Task directions: Every line below is to be quoted exactly, with nothing added or dropped.

[[ Data open ]]

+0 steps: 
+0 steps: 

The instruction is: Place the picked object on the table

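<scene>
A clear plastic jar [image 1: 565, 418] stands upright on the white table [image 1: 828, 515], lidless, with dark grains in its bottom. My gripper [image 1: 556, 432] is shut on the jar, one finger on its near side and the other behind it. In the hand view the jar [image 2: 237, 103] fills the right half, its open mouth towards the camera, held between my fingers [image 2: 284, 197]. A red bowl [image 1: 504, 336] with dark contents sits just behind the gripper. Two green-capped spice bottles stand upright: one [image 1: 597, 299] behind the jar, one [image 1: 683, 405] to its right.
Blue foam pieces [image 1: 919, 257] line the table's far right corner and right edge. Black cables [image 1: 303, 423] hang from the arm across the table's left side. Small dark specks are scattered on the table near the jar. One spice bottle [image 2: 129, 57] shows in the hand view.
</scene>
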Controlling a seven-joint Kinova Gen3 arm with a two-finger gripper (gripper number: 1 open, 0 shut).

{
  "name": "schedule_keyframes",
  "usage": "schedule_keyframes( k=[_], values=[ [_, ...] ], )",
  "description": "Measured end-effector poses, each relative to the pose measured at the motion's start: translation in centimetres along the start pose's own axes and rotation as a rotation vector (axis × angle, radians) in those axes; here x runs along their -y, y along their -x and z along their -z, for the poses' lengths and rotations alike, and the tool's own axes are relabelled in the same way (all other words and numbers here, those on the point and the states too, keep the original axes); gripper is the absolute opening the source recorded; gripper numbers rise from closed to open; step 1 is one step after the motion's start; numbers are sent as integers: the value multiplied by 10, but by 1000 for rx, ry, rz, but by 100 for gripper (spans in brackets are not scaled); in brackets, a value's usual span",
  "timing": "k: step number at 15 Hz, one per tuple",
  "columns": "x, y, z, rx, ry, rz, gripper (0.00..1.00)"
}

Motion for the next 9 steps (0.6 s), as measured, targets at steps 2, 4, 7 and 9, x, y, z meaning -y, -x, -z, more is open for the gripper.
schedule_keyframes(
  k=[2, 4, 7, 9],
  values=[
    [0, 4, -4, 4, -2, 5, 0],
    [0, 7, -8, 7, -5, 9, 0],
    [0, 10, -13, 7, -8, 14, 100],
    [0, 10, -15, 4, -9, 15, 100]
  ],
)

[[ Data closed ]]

Task response:
+0 steps: 
+0 steps: 

The instruction is: Place the picked object on the table

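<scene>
A clear plastic jar [image 1: 565, 418] stands upright on the white table [image 1: 828, 515], lidless, with dark grains in its bottom. My gripper [image 1: 556, 432] is shut on the jar, one finger on its near side and the other behind it. In the hand view the jar [image 2: 237, 103] fills the right half, its open mouth towards the camera, held between my fingers [image 2: 284, 197]. A red bowl [image 1: 504, 336] with dark contents sits just behind the gripper. Two green-capped spice bottles stand upright: one [image 1: 597, 299] behind the jar, one [image 1: 683, 405] to its right.
Blue foam pieces [image 1: 919, 257] line the table's far right corner and right edge. Black cables [image 1: 303, 423] hang from the arm across the table's left side. Small dark specks are scattered on the table near the jar. One spice bottle [image 2: 129, 57] shows in the hand view.
</scene>
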Controlling a seven-joint Kinova Gen3 arm with a two-finger gripper (gripper number: 1 open, 0 shut).

{
  "name": "schedule_keyframes",
  "usage": "schedule_keyframes( k=[_], values=[ [_, ...] ], )",
  "description": "Measured end-effector poses, each relative to the pose measured at the motion's start: translation in centimetres along the start pose's own axes and rotation as a rotation vector (axis × angle, radians) in those axes; here x runs along their -y, y along their -x and z along their -z, for the poses' lengths and rotations alike, and the tool's own axes are relabelled in the same way (all other words and numbers here, those on the point and the states too, keep the original axes); gripper is the absolute opening the source recorded; gripper numbers rise from closed to open; step 1 is one step after the motion's start; numbers are sent as integers: the value multiplied by 10, but by 1000 for rx, ry, rz, but by 100 for gripper (spans in brackets are not scaled); in brackets, a value's usual span",
  "timing": "k: step number at 15 Hz, one per tuple",
  "columns": "x, y, z, rx, ry, rz, gripper (0.00..1.00)"
}

Motion for the next 9 steps (0.6 s), as measured, targets at steps 2, 4, 7 and 9, x, y, z meaning -y, -x, -z, more is open for the gripper.
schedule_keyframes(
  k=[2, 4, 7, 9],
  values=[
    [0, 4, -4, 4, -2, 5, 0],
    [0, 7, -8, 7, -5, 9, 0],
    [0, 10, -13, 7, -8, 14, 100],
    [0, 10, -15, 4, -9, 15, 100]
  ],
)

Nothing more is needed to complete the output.